Transporte com controle térmico é essencial para chocolates

O transporte de chocolates sem controle térmico adequado representa um risco significativo à qualidade da mercadoria ao longo da cadeia logística, com impactos diretos sobre a indústria, o comércio e o consumidor final. A sensibilidade desse alimento a variações de temperatura exige condições específicas de armazenagem e condução para preservar suas propriedades físicas e sensoriais, situação que tem sido destacada por estudos técnicos e especialistas no setor.

Chocolates são compostos por uma matriz de gordura (manteiga de cacau), açúcar e outros ingredientes que apresentam comportamento térmico crítico.

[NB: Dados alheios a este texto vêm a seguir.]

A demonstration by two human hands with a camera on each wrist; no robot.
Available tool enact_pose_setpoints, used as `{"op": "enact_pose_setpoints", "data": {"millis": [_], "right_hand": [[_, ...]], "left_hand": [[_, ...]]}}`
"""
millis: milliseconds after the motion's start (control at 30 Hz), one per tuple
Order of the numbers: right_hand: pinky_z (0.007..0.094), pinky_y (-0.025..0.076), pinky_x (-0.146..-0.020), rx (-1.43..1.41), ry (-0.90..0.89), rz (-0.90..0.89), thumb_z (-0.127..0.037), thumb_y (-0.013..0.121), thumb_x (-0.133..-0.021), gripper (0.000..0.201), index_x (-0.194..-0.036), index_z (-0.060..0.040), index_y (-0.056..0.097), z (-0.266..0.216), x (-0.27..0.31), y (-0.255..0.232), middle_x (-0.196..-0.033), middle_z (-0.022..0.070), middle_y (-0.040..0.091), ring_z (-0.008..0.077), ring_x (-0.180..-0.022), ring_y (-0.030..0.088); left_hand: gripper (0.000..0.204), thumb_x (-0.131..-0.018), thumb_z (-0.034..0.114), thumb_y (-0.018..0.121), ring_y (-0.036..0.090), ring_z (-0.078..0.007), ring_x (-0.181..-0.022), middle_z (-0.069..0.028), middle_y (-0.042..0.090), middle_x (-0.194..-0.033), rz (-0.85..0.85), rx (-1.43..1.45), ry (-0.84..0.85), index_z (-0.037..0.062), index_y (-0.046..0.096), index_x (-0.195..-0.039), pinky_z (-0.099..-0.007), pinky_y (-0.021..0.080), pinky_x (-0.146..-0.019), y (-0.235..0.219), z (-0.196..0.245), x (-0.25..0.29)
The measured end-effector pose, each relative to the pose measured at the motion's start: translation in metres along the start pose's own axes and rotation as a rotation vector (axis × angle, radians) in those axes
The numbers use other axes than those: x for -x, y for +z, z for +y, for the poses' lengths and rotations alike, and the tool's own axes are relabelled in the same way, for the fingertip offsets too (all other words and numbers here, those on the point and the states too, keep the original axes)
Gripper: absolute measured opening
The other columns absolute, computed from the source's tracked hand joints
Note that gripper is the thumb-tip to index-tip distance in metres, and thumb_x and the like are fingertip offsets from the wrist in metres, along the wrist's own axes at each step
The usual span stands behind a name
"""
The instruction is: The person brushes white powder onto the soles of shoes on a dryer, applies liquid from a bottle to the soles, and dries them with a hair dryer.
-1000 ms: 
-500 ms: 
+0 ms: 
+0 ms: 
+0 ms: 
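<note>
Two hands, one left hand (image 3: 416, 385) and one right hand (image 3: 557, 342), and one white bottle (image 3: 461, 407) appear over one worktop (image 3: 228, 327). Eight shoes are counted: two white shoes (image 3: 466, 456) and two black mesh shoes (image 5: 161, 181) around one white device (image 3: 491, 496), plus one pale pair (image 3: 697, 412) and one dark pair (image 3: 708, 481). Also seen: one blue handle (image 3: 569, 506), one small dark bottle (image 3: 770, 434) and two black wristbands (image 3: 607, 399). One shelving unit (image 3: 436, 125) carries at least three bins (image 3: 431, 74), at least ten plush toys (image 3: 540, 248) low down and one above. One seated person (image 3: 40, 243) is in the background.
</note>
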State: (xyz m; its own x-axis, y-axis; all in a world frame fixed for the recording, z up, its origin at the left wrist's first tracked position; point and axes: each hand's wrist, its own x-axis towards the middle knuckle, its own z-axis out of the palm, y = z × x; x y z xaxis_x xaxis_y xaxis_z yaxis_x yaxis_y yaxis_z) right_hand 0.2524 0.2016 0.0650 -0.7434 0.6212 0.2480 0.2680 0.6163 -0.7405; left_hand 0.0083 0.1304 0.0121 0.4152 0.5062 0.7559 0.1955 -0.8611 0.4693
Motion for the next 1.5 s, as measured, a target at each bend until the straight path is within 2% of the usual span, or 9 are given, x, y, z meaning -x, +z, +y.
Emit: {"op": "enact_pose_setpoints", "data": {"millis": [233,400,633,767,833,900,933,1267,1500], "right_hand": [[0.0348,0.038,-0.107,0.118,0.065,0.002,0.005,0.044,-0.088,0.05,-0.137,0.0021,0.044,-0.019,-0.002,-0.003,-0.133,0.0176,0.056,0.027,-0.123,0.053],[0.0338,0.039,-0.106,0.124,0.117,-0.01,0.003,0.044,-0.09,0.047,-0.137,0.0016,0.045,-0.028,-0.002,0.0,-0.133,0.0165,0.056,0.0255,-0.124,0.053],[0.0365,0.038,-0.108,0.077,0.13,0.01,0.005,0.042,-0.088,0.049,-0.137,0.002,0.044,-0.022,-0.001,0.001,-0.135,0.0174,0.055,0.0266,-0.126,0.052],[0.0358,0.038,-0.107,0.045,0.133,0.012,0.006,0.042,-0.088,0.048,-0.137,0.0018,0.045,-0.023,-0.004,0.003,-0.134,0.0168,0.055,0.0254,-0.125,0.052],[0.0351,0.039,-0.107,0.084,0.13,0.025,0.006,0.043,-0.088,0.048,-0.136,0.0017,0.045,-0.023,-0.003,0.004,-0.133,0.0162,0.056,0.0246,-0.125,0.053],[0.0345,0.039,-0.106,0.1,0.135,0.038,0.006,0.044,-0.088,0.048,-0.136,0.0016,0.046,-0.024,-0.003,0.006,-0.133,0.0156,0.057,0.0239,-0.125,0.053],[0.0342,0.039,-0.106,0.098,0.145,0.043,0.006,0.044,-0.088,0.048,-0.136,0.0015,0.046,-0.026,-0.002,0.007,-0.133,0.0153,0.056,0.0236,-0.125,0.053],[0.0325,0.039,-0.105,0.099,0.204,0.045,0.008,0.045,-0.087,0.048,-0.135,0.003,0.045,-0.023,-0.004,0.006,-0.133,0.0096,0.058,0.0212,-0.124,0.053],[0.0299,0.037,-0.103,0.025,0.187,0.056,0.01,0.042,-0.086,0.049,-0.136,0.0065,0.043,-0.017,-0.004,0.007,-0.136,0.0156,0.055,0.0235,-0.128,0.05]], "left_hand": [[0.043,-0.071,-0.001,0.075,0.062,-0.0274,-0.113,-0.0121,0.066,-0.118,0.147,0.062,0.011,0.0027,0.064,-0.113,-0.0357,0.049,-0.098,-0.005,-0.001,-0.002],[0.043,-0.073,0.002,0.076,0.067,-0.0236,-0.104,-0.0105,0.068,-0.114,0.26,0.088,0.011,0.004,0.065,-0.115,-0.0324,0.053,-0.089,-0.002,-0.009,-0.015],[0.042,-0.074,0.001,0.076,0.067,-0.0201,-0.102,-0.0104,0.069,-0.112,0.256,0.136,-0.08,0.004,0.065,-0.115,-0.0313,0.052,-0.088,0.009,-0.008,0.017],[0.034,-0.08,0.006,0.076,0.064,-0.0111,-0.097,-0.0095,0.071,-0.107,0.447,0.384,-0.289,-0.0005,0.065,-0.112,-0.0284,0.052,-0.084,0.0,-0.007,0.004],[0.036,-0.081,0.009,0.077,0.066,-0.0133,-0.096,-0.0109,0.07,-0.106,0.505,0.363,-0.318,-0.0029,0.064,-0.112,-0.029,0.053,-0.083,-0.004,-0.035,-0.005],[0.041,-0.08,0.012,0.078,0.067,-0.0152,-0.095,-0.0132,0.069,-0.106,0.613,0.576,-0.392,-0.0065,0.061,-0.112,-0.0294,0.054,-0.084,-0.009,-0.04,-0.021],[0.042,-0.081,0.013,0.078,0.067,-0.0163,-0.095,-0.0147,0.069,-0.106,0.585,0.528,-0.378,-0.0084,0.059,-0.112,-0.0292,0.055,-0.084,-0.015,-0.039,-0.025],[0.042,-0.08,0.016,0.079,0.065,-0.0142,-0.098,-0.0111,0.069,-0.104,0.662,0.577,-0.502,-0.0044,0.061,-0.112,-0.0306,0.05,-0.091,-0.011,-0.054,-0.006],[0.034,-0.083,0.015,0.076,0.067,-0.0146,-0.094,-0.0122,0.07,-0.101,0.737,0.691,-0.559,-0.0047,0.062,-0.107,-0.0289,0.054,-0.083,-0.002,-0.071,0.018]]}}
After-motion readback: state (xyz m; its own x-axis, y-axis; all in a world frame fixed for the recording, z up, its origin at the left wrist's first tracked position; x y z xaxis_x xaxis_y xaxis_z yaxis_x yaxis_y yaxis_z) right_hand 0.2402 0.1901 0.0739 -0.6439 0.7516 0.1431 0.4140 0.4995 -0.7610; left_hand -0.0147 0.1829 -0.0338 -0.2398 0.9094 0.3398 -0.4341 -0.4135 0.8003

A literatura técnica aponta que a temperatura ideal para armazenar e transportar chocolates situa-se entre 10°C e 18°C, sendo que exposições acima de 21°C podem comprometer tanto a aparência quanto o sabor do produto, com deformação e alterações na textura.

A 24°C o chocolate tende a amolecer e deformar, e a 28°C a manteiga de cacau pode "separar", formando a camada esbranquiçada conhecida como fat bloom. Este fenômeno decorre da migração e recristalização de gorduras na superfície após ciclos de aquecimento e resfriamento, afetando negativamente a aparência do produto, sem necessariamente alterar a segurança alimentar, mas reduzindo sua aceitabilidade no ponto de venda.

Falta de constância térmica gera problemas

Além do fat bloom, variações térmicas e umidade podem causar o sugar bloom, caracterizado por uma camada esbranquiçada decorrente da cristalização do açúcar na superfície, conferindo textura arenosa e degradando a experiência sensorial. O transporte inadequado contribui diretamente para esses defeitos devido à falta de constância térmica na cadeia de distribuição.

Para Fabiano Abrahão, diretor da Jetta Transportes, empresa especializada em soluções para operações logísticas integradas, "a ausência de controle térmico adequado durante o transporte de chocolates pode resultar na perda de características essenciais do produto, comprometendo sua textura, sabor e valor de mercado, além de refletir em prejuízos financeiros para produtores e varejistas". O especialista ressalta a importância de sistemas que mantenham condições estáveis de temperatura e umidade ao longo de todo o trajeto, desde a saída da fábrica até o ponto de venda.

Soluções térmicas minimizam os riscos

Dados de logística especializada indicam ainda que a manutenção correta da temperatura reduz significativamente o desperdício de mercadorias sensíveis ao calor, melhorando a previsibilidade de entregas e a satisfação dos clientes finais. Soluções térmicas, como embalagens isotérmicas com materiais de mudança de fase, podem estabilizar a temperatura interna mesmo em trajetos longos, minimizando o risco de alterações indesejadas.

Protegendo o produto e a reputação da marca

Do ponto de vista industrial, frisa Fabiano, a adoção de transporte com controle térmico não apenas preserva a integridade do produto, mas também protege a reputação da marca e assegura conformidade com padrões de qualidade exigidos por cadeias de varejo e certificações de alimentos sensíveis à temperatura. Para o comércio responsável pela revenda, a garantia de mercadorias em condições ideais reduz perdas no estoque, evita devoluções e aumenta a confiança dos consumidores.

"Em síntese, a ausência de controle térmico durante o transporte de chocolates pode provocar alterações físicas e sensoriais que se refletem em perdas econômicas e prejuízos à experiência do consumidor, enquanto a adoção de processos logísticos adequados oferece maior segurança de qualidade e eficiência operacional", afirma o especialista.